WORK TO BE COMPLETED
Look through the material below and copy every line containing the word "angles".

====

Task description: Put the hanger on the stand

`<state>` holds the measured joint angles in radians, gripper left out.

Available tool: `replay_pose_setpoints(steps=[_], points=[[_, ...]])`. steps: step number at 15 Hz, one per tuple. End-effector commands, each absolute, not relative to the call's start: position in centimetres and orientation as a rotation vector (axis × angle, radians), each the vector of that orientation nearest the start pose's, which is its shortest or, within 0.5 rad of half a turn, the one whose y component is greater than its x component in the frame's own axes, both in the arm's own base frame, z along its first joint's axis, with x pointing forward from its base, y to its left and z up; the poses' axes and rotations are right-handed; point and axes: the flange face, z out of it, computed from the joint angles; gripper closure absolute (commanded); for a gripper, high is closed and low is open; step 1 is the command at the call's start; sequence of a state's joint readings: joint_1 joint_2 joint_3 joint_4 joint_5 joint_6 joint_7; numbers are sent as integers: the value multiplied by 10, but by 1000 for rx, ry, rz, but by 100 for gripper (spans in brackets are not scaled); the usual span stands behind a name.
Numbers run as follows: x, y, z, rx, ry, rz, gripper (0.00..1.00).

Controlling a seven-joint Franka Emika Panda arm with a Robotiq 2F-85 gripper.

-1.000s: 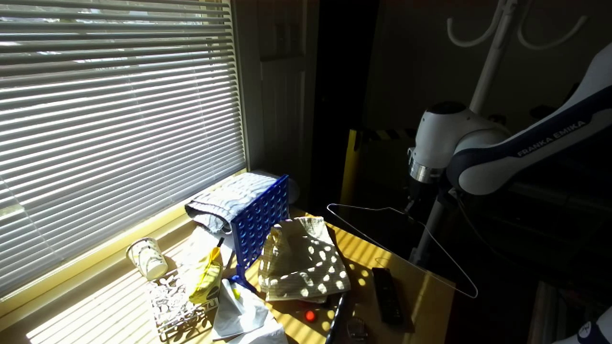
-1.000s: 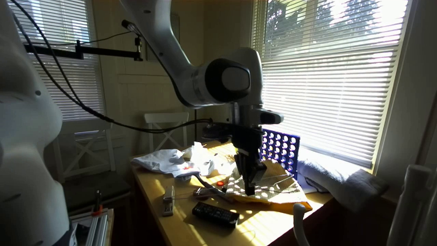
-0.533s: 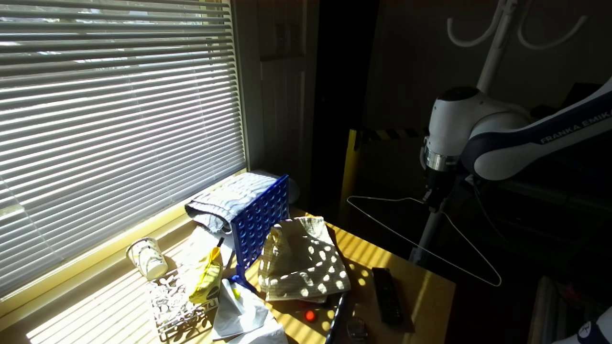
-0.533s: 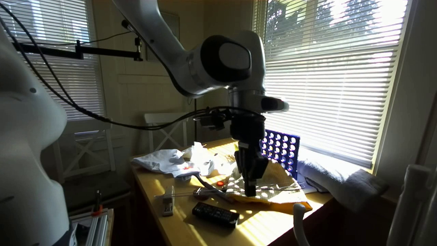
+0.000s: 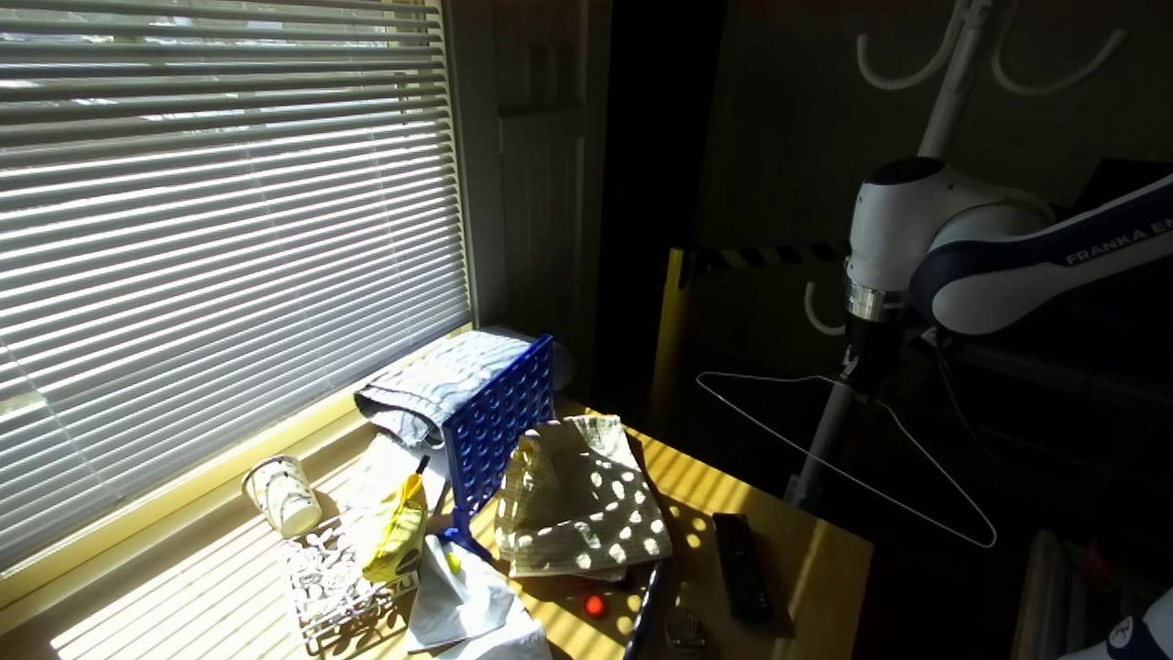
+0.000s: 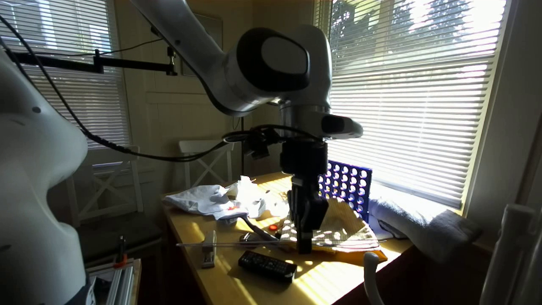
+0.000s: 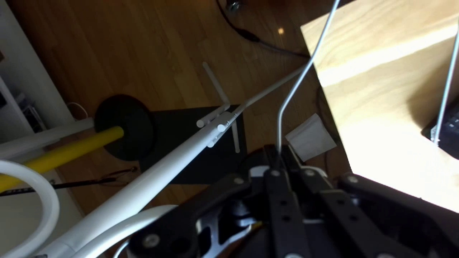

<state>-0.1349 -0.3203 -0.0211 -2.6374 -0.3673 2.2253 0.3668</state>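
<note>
The hanger is a thin pale wire triangle (image 5: 935, 465) hanging from my gripper (image 5: 856, 389) in an exterior view, past the table's edge. In an exterior view its wire (image 6: 228, 244) looks nearly edge-on, below my gripper tips (image 6: 305, 250). In the wrist view my gripper (image 7: 278, 150) is shut on the hanger wire (image 7: 301, 77); the hook itself is hidden. The stand is a pale pole (image 5: 948, 101) with upward-curving arms, behind my arm and partly hidden by it. In the wrist view its pole (image 7: 161, 168) slants to the left of my gripper, apart from the hanger.
The wooden table (image 5: 829, 568) holds a black remote (image 5: 740, 568), a dotted cloth (image 5: 586, 513), a blue perforated board (image 5: 499, 426) and a paper cup (image 5: 284, 495). A yellow post (image 5: 671, 339) stands behind. A curved pale arm (image 6: 371, 275) stands near the table's edge.
My gripper has moved right and slightly up in an exterior view, away from over the table, with the hanger in it. The hanger looks more level in an exterior view. Table objects have not moved.
</note>
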Motion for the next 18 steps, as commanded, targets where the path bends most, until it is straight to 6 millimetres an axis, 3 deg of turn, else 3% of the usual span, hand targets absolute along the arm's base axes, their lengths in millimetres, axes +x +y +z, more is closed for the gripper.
replay_pose_setpoints(steps=[1, 5, 11, 18], points=[[373, -87, 343, -3380, 550, 118, 99], [374, -102, 338, -3365, 592, 151, 99], [384, -106, 330, -3363, 538, 181, 99], [413, -110, 311, -3329, 388, 128, 99]])
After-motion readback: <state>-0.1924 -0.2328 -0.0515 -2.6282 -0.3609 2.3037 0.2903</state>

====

WRITTEN REPLY
`<state>` holds the measured joint angles in radians, gripper left out.
Available tool: `replay_pose_setpoints(steps=[_], points=[[_, ...]])`. steps: step number at 15 Hz, one per tuple. End-effector commands, each absolute, not relative to the call's start: position in centimetres and orientation as a rotation vector (axis × angle, radians), each the vector of that orientation nearest the start pose's, which is its shortest or, within 0.5 rad of half a turn, the one whose y component is greater than its x component in the frame's own axes, both in the arm's own base frame, z along its first joint's axis, with x pointing forward from its base, y to its left and z up; the poses' axes and rotations are right-handed; point and axes: the flange face, z out of it, computed from the joint angles; gripper closure absolute (commanded); for a gripper, high is closed and low is open; step 1 is the command at the call's start; sequence of a state's joint readings: joint_1 joint_2 joint_3 joint_4 joint_5 joint_6 joint_7; numbers are sent as integers: the value multiplied by 10, but by 1000 for rx, ry, rz, but by 100 for gripper (spans in brackets are not scaled); the usual span stands behind a name.

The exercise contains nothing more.